_Your assignment_: Copy exactly the lines from the start of the data below through the one that carries "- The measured", and only those.

_Collected material_:
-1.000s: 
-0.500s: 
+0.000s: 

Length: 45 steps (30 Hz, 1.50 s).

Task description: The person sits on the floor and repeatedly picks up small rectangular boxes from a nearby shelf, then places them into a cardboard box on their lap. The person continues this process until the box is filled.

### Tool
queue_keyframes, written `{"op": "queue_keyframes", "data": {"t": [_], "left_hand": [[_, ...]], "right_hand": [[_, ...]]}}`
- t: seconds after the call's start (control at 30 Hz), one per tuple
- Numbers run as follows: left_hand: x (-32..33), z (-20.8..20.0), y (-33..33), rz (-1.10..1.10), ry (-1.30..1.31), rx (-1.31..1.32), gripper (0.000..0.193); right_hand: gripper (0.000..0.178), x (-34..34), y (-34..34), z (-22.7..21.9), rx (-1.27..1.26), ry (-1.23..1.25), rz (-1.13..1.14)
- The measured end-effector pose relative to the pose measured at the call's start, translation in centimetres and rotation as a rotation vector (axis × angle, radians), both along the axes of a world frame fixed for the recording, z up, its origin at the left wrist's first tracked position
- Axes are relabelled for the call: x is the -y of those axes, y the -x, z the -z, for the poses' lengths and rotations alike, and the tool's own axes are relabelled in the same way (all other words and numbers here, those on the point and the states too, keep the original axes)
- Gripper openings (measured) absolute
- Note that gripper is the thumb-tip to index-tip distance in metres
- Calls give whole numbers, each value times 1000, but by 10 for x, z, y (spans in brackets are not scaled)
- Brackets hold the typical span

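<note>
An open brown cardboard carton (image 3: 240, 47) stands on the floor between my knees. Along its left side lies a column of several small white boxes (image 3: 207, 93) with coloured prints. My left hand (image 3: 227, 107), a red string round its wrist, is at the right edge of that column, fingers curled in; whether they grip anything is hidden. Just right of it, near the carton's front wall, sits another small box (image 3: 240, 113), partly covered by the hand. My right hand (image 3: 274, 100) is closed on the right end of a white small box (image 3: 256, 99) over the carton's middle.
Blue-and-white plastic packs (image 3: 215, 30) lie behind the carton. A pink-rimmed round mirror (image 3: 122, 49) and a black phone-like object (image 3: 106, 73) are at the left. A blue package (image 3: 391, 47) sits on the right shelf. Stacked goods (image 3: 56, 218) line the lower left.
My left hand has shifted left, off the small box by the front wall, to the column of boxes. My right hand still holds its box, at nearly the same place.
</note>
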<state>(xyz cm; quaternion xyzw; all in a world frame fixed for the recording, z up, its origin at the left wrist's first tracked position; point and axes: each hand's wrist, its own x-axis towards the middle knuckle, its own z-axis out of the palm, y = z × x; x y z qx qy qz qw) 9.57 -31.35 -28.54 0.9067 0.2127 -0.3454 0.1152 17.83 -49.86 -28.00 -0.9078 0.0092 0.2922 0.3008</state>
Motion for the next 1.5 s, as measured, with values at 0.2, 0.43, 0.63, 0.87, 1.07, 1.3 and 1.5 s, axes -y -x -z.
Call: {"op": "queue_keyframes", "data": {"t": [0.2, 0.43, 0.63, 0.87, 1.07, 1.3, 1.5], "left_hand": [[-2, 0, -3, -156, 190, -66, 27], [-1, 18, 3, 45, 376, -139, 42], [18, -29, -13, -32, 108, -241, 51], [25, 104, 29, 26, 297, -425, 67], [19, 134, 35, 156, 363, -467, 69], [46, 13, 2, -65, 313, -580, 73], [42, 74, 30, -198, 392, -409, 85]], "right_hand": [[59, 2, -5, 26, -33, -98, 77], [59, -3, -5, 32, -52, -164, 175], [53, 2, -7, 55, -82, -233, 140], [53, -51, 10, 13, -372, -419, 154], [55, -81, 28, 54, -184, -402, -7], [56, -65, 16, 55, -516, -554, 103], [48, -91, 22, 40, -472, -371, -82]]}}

_Response for this exercise_:
-1.000s: 
-0.500s: 
+0.000s: 

Length: 45 steps (30 Hz, 1.50 s).

Task description: The person sits on the floor and repeatedly picks up small rectangular boxes from a nearby shelf, then places them into a cardboard box on their lap. The person continues this process until the box is filled.

### Tool
queue_keyframes, written `{"op": "queue_keyframes", "data": {"t": [_], "left_hand": [[_, ...]], "right_hand": [[_, ...]]}}`
- t: seconds after the call's start (control at 30 Hz), one per tuple
- Numbers run as follows: left_hand: x (-32..33), z (-20.8..20.0), y (-33..33), rz (-1.10..1.10), ry (-1.30..1.31), rx (-1.31..1.32), gripper (0.000..0.193); right_hand: gripper (0.000..0.178), x (-34..34), y (-34..34), z (-22.7..21.9), rx (-1.27..1.26), ry (-1.23..1.25), rz (-1.13..1.14)
- The measured end-effector pose relative to the pose measured at the call's start, translation in centimetres and rotation as a rotation vector (axis × angle, radians), both along the axes of a world frame fixed for the recording, z up, its origin at the left wrist's first tracked position

Here the work on this exercise is complete.